An invertebrate smooth muscle with striated muscle myosin filaments
Guidenn Sulbarán, Lorenzo Alamo, Antonio Pinto, Gustavo Márquez, Franklin Méndez, Raúl Padrón, and Roger Craig
All animals have the ability to move. In most animals, striated muscles move the body and smooth muscles the internal organs. In both muscles, contraction results from interaction between myosin and actin filaments. Based on vertebrate studies, smooth and striated muscles are thought to have different protein components and filament structures. We have studied muscle ultrastructure in the parasite Schistosoma mansoni, where we find that this view is not supported. This invertebrate possesses only smooth muscles, yet its myosin sequence and filament structure are identical to those of striated muscle, while its actin filaments are smooth muscle-like. Such “hybrid” muscles may be common in other invertebrates. This finding challenges the paradigm that smooth and striated muscles always have different components. (See pp. E5660–E5668.)
Direct link between metabolic regulation and the heat-shock response through the transcriptional regulator PGC-1α
Neri Minsky and Robert G. Roeder
In recent years an extensive effort has been made to elucidate the molecular pathways involved in metabolic signaling. Our study shows, surprisingly, a direct link between metabolic regulation and the heat-shock response, a highly conserved transcriptional program that is activated in the presence of various environmental stresses.

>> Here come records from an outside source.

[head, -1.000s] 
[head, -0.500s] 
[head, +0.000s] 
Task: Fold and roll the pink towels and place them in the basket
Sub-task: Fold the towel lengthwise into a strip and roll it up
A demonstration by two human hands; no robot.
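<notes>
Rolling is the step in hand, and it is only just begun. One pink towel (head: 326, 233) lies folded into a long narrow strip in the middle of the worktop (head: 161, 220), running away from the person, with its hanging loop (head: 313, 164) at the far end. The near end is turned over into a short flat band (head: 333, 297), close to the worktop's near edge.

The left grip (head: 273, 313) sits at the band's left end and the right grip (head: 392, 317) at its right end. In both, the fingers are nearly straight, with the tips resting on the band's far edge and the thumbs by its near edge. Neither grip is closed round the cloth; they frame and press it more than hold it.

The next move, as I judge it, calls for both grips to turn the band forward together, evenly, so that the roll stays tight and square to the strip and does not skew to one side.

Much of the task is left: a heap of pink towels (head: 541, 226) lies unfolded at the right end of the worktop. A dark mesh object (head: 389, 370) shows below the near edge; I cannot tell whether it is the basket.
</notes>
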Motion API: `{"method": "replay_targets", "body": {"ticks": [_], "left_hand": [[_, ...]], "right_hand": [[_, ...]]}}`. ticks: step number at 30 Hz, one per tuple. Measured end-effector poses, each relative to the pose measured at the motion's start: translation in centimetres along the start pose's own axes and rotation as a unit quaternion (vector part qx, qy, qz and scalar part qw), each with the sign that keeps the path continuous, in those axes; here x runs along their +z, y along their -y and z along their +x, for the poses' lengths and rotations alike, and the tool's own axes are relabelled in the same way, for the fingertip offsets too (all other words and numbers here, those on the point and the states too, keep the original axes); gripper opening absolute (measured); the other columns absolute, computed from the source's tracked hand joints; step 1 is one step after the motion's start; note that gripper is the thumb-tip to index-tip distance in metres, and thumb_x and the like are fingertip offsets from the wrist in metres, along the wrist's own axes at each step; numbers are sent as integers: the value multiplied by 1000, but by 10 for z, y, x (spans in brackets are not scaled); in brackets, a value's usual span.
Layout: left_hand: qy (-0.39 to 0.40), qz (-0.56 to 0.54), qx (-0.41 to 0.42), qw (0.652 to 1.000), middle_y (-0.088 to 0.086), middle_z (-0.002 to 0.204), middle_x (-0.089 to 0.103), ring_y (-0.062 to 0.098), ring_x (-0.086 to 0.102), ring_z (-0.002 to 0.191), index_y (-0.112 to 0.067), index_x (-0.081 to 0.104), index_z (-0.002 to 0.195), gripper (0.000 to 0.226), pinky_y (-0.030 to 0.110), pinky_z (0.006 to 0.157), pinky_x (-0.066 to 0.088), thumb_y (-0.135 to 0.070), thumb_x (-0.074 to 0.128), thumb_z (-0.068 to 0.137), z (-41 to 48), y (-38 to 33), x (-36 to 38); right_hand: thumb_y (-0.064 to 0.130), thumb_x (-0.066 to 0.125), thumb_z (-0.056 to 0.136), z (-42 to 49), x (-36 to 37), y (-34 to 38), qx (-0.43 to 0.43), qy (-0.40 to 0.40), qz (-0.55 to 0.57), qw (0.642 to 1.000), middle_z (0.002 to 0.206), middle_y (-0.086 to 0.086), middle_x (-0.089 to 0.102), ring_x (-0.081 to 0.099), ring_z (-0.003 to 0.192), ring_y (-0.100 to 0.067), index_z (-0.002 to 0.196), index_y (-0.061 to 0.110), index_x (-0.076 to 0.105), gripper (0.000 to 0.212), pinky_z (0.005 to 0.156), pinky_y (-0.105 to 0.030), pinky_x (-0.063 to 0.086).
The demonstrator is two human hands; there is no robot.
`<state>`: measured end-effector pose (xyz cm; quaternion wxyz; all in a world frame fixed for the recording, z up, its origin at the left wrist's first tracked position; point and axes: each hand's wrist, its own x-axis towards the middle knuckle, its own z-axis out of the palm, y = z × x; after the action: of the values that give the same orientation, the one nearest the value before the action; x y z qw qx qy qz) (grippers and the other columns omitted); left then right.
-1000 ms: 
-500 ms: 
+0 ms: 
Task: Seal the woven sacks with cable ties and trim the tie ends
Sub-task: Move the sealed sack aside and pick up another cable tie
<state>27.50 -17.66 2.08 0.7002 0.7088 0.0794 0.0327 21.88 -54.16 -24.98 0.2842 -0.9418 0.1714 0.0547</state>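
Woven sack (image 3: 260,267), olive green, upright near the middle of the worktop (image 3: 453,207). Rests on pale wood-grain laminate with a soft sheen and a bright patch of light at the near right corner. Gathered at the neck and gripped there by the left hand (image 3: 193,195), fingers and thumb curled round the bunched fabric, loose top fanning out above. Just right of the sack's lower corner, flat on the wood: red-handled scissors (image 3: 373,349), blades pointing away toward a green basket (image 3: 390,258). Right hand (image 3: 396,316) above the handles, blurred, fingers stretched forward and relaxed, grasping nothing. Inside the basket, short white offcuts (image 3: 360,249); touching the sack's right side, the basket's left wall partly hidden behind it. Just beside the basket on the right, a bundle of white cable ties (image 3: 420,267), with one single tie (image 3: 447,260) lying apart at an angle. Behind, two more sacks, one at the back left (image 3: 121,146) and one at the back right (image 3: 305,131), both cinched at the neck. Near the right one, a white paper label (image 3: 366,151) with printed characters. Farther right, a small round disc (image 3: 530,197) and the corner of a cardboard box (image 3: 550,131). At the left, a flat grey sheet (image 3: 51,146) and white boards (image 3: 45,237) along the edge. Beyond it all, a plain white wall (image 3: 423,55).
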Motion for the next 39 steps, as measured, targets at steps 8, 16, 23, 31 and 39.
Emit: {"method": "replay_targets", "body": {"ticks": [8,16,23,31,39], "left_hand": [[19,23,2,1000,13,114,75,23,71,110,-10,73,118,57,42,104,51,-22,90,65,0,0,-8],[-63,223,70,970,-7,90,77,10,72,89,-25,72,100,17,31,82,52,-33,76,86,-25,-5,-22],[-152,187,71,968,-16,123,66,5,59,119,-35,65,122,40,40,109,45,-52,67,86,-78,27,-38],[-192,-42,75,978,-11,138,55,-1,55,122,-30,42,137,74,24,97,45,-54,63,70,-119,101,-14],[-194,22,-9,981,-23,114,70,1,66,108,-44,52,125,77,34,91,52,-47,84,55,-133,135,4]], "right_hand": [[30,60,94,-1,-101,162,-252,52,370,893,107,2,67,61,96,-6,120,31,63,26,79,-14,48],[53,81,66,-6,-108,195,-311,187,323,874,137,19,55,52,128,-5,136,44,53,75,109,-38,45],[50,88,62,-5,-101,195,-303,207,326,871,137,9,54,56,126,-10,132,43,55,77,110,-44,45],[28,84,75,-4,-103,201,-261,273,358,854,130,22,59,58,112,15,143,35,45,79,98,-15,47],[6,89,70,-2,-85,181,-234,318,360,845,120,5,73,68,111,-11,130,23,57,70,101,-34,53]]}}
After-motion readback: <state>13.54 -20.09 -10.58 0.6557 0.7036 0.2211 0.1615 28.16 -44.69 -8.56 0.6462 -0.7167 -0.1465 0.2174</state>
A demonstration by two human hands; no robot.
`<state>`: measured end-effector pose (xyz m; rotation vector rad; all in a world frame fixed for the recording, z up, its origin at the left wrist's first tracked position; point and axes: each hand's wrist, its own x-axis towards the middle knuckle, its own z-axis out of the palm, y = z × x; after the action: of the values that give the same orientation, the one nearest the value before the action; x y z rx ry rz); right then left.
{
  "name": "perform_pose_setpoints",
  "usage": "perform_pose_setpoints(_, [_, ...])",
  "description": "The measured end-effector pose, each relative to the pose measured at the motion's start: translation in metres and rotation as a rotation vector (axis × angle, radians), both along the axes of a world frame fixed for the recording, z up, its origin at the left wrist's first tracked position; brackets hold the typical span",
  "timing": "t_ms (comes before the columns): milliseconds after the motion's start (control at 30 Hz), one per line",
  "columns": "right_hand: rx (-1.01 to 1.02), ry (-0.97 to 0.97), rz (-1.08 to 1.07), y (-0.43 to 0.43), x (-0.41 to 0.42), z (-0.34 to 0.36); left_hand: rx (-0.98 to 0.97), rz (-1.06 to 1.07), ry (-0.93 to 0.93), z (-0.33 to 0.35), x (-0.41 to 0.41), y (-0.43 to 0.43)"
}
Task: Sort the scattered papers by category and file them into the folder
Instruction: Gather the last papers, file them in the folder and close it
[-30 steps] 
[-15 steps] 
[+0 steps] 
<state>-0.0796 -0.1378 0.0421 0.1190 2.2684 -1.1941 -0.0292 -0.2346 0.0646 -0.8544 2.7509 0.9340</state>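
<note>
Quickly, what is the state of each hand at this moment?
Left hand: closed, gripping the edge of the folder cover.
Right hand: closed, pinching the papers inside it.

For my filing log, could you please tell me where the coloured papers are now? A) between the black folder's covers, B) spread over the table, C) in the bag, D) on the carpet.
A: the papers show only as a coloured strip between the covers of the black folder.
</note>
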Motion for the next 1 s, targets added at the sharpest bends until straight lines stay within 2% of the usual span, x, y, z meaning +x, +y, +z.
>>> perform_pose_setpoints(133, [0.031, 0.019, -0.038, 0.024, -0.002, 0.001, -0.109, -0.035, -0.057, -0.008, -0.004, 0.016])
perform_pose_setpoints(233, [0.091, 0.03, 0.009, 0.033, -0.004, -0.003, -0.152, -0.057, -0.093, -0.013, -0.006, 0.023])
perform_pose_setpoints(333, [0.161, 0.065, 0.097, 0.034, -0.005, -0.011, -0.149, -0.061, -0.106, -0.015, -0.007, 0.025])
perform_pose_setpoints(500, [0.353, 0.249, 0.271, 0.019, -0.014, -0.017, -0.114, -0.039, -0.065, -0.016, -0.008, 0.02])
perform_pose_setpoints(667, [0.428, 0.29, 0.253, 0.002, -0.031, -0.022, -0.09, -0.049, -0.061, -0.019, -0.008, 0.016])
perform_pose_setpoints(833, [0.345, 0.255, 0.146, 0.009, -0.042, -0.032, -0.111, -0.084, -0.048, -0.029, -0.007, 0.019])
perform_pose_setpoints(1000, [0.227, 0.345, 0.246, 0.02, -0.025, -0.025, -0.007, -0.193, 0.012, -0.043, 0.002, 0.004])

Specifically, we demonstrate that peroxisome proliferator-activated receptor γ coactivator 1α, a critical and well-established inducible transcriptional coactivator of metabolic genes, acts as a direct transcriptional repressor of heat-shock factor 1, a key regulator of the heat-shock/stress response and a factor more recently demonstrated to be necessary for cancer initiation and survival. Thus, our findings have possible implications both for our understanding of the full scope of metabolically regulated target genes in vivo and, conceivably, for therapeutics. (See pp. E5669–E5678.)
A respiratory chain controlled signal transduction cascade in the mitochondrial intermembrane space mediates hydrogen peroxide signaling
Heide Christine Patterson, Carolin Gerbeth, Prathapan Thiru, Nora F. Vögtle, Marko Knoll, Aliakbar Shahsafaei, Kaitlin E. Samocha, Cher X. Huang, Mark Michael Harden, Rui Song, Cynthia Chen, Jennifer Kao, Jiahai Shi, Wendy Salmon, Yoav D. Shaul, Matthew P. Stokes, Jeffrey C. Silva, George W. Bell, Daniel G. MacArthur, Jürgen Ruland, Chris Meisinger, and Harvey F. Lodish
Both the mitochondrial respiratory chain and reactive oxygen species (ROS) control numerous physiological and pathological cellular responses. ROS such as hydrogen peroxide (H2O2) are thought to initiate signaling by broadly and nonspecifically redox-modifying signaling molecules, suggesting that H2O2 signaling may be distinct from other signal transduction pathways. Here, we provide evidence suggesting that H2O2 signaling is under control of what appears to be a typical signal transduction cascade that connects the respiratory chain to the mitochondrial intermembrane space-localized conserved Syk pathway and results in a focused signaling response in diverse cell types. The results thus reveal a mechanism that allows the respiratory chain to communicate with the remainder of the cell in response to ROS. (See pp. E5679–E5688.)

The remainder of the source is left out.